Wohnen gehört zu den elementaren Bedürfnissen des Lebens. Wohnen heißt Lebensqualität, die in vielen Kleinigkeiten im Alltag zum Ausdruck kommt. Dazu gehört etwa ein persönlicher Bereich, der individuell gestaltet werden kann, wo der eigene Besitz aufbewahrt und auch abgesperrt werden kann und wo es Rückzugsmöglichkeiten gibt. Es muss aber auch die Möglichkeit bestehen, soziale Kontakte zu pflegen, in der Wohngruppe, im Wohnzimmer, in der Küche etc. und außerhalb der Gruppe. So erhält der behinderte Mitbürger für seine Alltagsgestaltung Unterstützung, die er braucht.

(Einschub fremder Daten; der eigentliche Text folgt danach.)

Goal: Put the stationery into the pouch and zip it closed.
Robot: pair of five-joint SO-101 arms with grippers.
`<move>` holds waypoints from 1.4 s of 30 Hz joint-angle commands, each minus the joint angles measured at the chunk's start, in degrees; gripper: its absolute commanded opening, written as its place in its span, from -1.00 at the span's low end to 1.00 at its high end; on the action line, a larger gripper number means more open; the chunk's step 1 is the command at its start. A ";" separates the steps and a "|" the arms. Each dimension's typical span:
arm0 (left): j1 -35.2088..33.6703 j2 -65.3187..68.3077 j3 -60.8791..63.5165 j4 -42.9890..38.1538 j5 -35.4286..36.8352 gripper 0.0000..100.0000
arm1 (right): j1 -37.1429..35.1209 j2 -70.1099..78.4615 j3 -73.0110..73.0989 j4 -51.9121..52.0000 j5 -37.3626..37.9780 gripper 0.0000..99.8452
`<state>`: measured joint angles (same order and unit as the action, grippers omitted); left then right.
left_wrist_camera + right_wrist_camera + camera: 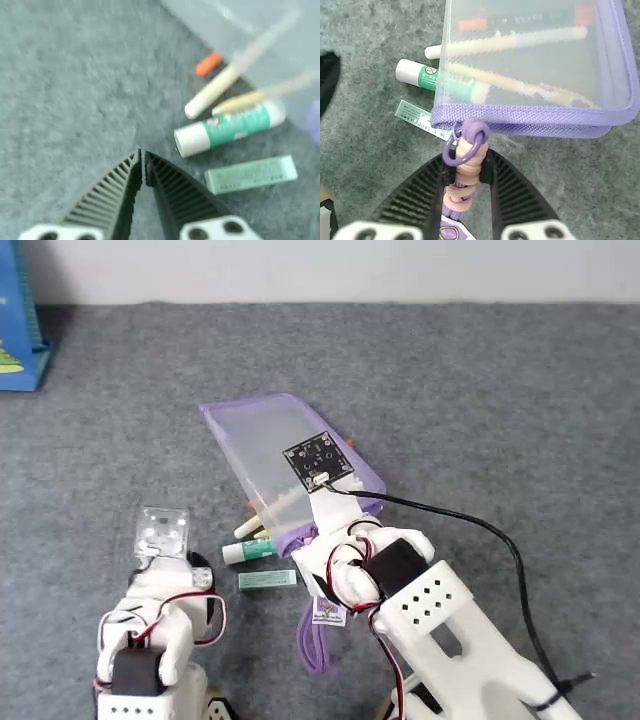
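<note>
Your high camera looks steeply down on the grey carpeted table (480, 390) from above both arms. Each wrist camera sits close, aimed past the left gripper (143, 156) or right gripper (466, 156). All three views share the green-and-white glue stick (247, 551) beside the translucent purple-edged pouch (260, 435).

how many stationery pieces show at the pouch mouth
5: orange-tipped pen, cream pen, pencil, glue stick, all partly behind the pouch; eraser just outside. More may be hidden.
</note>
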<state>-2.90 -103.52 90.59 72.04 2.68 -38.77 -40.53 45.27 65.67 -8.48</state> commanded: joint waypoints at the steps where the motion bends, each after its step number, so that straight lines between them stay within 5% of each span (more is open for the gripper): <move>1: -2.55 -0.79 -6.29 -0.18 -0.35 -0.97 | 0.13 -1.80 -0.53 -1.36 -0.62 -0.98; 8: 4.13 -0.79 -11.82 1.14 -0.35 -0.92 | 0.13 -1.80 -0.70 -1.71 -0.62 -0.98; 16: 12.92 -0.79 -10.07 1.14 0.09 -0.53 | -0.04 -4.88 -1.76 -1.71 -1.58 -0.98; 23: 19.78 -0.79 -9.89 0.70 1.85 -0.52 | -0.22 -13.67 -0.53 -1.19 -2.99 -0.98; 32: 20.13 -0.79 -5.58 -10.29 3.69 -0.52 | -0.31 -16.48 2.55 -1.54 -2.99 -0.98; 42: 20.13 -0.70 -4.62 -12.22 3.69 -0.52 | -4.44 -16.57 4.66 -1.45 -2.99 -0.98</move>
<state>17.05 -103.52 85.76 61.67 5.67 -41.76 -55.65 50.37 65.14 -10.95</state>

Für seine Lebensverwirklichung braucht er einen einfühlsamen und fachlich qualifizierten Ansprechpartner, der ihn begleitet, betreut, pflegt und in seiner persönlichen Entwicklung fördert. Dazu sind regelmäßige und abwechslungsreiche methodisch wie auch didaktisch auf ihn abgestimmte Förderangebote anzubieten.

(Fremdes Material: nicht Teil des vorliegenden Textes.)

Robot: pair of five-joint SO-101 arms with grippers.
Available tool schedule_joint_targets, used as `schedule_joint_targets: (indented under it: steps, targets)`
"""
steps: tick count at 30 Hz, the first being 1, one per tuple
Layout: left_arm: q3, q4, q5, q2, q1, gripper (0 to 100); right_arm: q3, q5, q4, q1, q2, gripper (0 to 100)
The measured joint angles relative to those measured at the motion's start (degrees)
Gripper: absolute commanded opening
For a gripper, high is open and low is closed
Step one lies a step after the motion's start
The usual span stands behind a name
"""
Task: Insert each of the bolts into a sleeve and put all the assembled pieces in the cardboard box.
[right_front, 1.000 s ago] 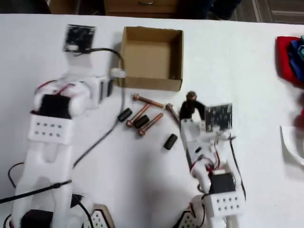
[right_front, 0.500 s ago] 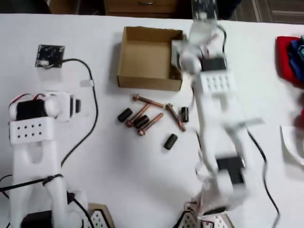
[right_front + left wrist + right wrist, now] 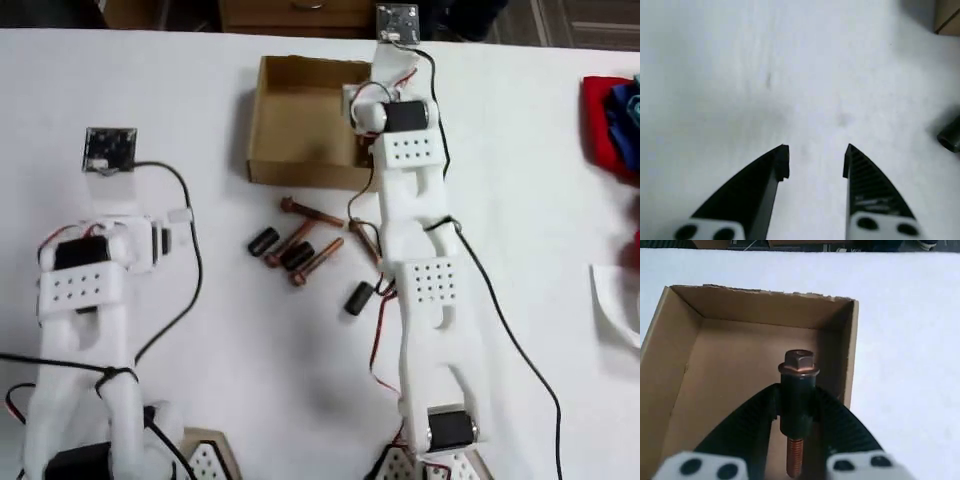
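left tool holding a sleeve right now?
No, the left tool is open and holds nothing; a black sleeve lies on the table apart from it.

— What sort of place is this?
— A robotics lab or hobby workbench. A white table carries the left arm and right arm, both white plastic with bare wires, beside loose copper bolts and a cardboard box.
— And behind?
— A wooden cabinet along the far edge.
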Motion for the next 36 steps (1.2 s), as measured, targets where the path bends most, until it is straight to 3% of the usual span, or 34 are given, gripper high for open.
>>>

Auf die Individualität des Bewohners einzugehen, seine Selbständigkeit und Unabhängigkeit zu fördern, ihn seine Fähigkeiten und Fertigkeiten verwirklichen zu lassen, sowie Beziehung, Freundschaft und Partnerschaft zu ermöglichen. Auf den Punkt gebraucht soll der Bewohner ein normales Leben führen können, um von der Gesellschaft akzeptiert und in sie integriert zu werden.
Ob zu Hause im Wohnheim oder die Nutzung von Freizeitangeboten in der näheren Umgebung, ja sogar die Urlaubsreise in der Ferne sind feste Bestandteile des Wohnheimalltags. Die aktive Teilnahme in örtlichen Vereinen, wie z.B. Feuerwehr, Eishockey-Fanclub, Fußballclub etc. ist ein wichtiger Schritt für die Integration unserer Bewohner.